Data Mining for Business Analytics: Concepts, Techniques, and Applications in Python presents an applied approach to data mining concepts and methods, using Python software for illustration Readers will learn how to implement a variety of popular data mining algorithms in Python (a free and open-source software) to tackle business problems and opportunities. This is the sixth version of this successful text, and the first using Python. It covers both statistical and machine learning algorithms for prediction, classification, visualization, dimension reduction, recommender systems, clustering, text mining and network analysis. It also includes: A new co-author, Peter Gedeck, who brings both experience teaching business analytics courses using Python, and expertise in the application of machine learning methods to the drug-discovery process A new section on ethical issues in data mining Updates and new material based on feedback from instructors teaching MBA, undergraduate, diploma and executive courses, and from their students More than a dozen case studies demonstrating applications for the data mining techniques described End-of-chapter exercises that help readers gauge and expand their comprehension and competency of the material presented A companion website with more than two dozen data sets, and instructor materials including exercise solutions, PowerPoint slides, and case solutions Data Mining for Business Analytics: Concepts, Techniques, and Applications in Python is an ideal textbook for graduate and upper-undergraduate level courses in data mining, predictive analytics, and business analytics. This new edition is also an excellent reference for analysts, researchers, and practitioners working with quantitative methods in the fields of business, finance, marketing, computer science, and information technology. “This book has by far the most comprehensive review of business analytics methods that I have ever seen, covering everything from classical approaches such as linear and logistic regression, through to modern methods like neural networks, bagging and boosting, and even much more business specific procedures such as social network analysis and text mining. If not the bible, it is at the least a definitive manual on the subject.” —Gareth M. James, University of Southern California and co-author (with Witten, Hastie and Tibshirani) of the best-selling book An Introduction to Statistical Learning, with Applications in R


Elementary Statistics Using JMP

Elementary Statistics Using JMP

Author: Sandra D. Schlotzhauer

Publisher: SAS Press

Published: 2007

Total Pages: 458

ISBN-13: 9781599943756

DOWNLOAD EBOOK

Learn how to perform basic statistical analyses using the powerful JMP software. Elementary Statistics Using JMP bridges the gap between statistics texts and JMP documentation. Author Sandra Schlotzhauer opens with an explanation of the basics of JMP data tables, demonstrating how to use JMP for descriptive statistics and graphs. The author continues with a lucid discussion of fundamental statistical concepts, including normality and hypothesis testing. Using a step-by-step approach, she shows analyses for comparing two groups, comparing multiple groups, fitting regression equations, and exploring contingency tables.
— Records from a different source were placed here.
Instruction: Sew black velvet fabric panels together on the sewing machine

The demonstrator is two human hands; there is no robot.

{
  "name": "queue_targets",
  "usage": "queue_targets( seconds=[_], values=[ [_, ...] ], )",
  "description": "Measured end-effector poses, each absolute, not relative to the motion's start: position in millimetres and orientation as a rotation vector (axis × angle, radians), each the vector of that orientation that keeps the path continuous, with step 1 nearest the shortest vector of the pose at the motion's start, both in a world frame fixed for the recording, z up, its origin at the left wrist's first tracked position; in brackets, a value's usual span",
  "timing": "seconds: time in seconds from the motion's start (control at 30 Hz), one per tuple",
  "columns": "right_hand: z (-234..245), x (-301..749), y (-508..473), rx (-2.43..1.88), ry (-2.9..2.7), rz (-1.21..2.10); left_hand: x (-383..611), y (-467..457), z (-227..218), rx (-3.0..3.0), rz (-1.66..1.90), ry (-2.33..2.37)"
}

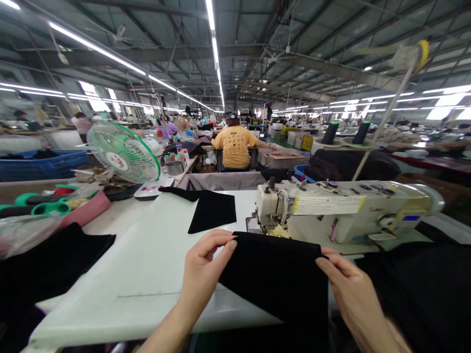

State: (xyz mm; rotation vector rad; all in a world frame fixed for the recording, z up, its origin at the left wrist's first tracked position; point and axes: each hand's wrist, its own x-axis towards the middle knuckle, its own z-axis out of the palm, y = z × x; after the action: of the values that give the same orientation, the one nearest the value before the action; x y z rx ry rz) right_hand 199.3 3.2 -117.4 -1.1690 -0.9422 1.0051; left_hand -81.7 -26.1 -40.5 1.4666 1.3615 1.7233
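Between my two hands a black fabric piece [275, 274] is stretched by its top edge, hanging down over the front of the table. My left hand [206, 260] pinches its upper left corner between thumb and fingers. At the upper right corner, my right hand [348, 279] grips the cloth in the same way. Just behind the cloth's top edge stands the needle head of a white sewing machine [272, 206]; the cloth partly hides the machine bed. Another black fabric piece [213, 211] lies flat on the white table [147, 264], left of the machine head.
Black cloth [47, 264] lies at the left edge, and more dark fabric [423, 289] is heaped at the right. A green-rimmed fan [123, 152] and thread spools [51, 208] stand at the left. A person in a yellow shirt [235, 147] sits ahead.
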Motion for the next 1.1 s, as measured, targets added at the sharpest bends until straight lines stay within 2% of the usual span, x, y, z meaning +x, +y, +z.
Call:
queue_targets(
  seconds=[0.27, 0.43, 0.7, 1.1],
  values=[
    [-104.4, 209.9, -1.5, -1.148, -1.170, 1.010, -81.2, -16.2, -47.7, 0.978, 1.733, 1.187],
    [-99.2, 205.6, -3.4, -1.220, -1.023, 0.967, -79.3, -18.1, -45.0, 0.881, 1.739, 1.181],
    [-85.9, 195.1, -10.4, -1.175, -0.740, 1.182, -71.2, -15.7, -43.8, 0.843, 1.749, 1.163],
    [-78.4, 192.5, -8.2, -1.125, -0.869, 1.055, -69.4, -7.6, -42.7, 0.777, 1.735, 1.208]
  ],
)
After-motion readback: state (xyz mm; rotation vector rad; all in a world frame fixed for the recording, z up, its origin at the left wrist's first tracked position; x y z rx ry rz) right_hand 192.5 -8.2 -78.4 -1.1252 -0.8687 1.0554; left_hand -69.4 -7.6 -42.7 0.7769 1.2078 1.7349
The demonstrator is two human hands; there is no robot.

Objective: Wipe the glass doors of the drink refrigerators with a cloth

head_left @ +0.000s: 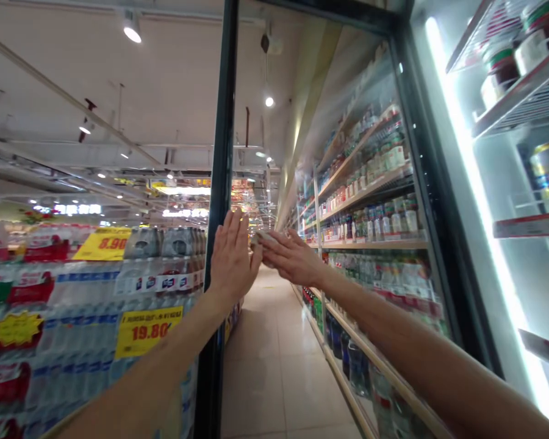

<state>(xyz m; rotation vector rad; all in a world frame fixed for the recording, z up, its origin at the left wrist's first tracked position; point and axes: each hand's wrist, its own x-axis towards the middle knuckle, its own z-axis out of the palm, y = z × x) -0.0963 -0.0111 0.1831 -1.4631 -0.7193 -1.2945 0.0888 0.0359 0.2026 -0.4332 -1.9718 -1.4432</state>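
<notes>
Status: looks like mid-wipe on the glass door. Done so far: door stands open, both hands are up at it, and what looks like a small, pale cloth is at the glass. What's left, my read: the rest of the pane. Can't tell which parts are wiped; the glass looks hazy toward the door's upper right, could be smear or just reflection.

Grip: right hand has the cloth, fingers nearly straight and laid over it, pressing rather than clenching. Left hand holds nothing; it's flat with fingers up, braced at the door's left side, over the edge of the door frame.

Cloth position: left part of the door's glass, just in from that frame edge. It sticks out past my right fingertips, right beside my left thumb. Blur hides whether thumb and cloth touch.

Around the door: bottle packs beyond its left edge, lit cooler shelves to its right.
</notes>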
For each analysis, the author clearly explains assumptions, the statistical approach, the JMP steps and results, and how to make conclusions from the results. Statistical methods include: *histograms, box plots, descriptive statistics, stem-and-leaf plots *mosaic plots, bar charts, and treemaps *t-tests and Wilcoxon tests to compare two independent or paired groups *one-way ANOVA and Kruskal-Wallis tests, and selected multiple comparison techniques *Pearson and Spearman correlation coefficients *regression models for lines, curves, and multiple variables *residuals plots and lack-of-fit tests for regression *Chi-square tests, Fisher's Exact test, and measures of association for contingency tables. Understand how to interpret both the graphs and text reports, as well as how to customize JMP results to meet your needs. Packed with examples from a broad range of industries, this text is ideal for novice to intermediate JMP users. Prior statistical knowledge, JMP experience, or programming skills are not required.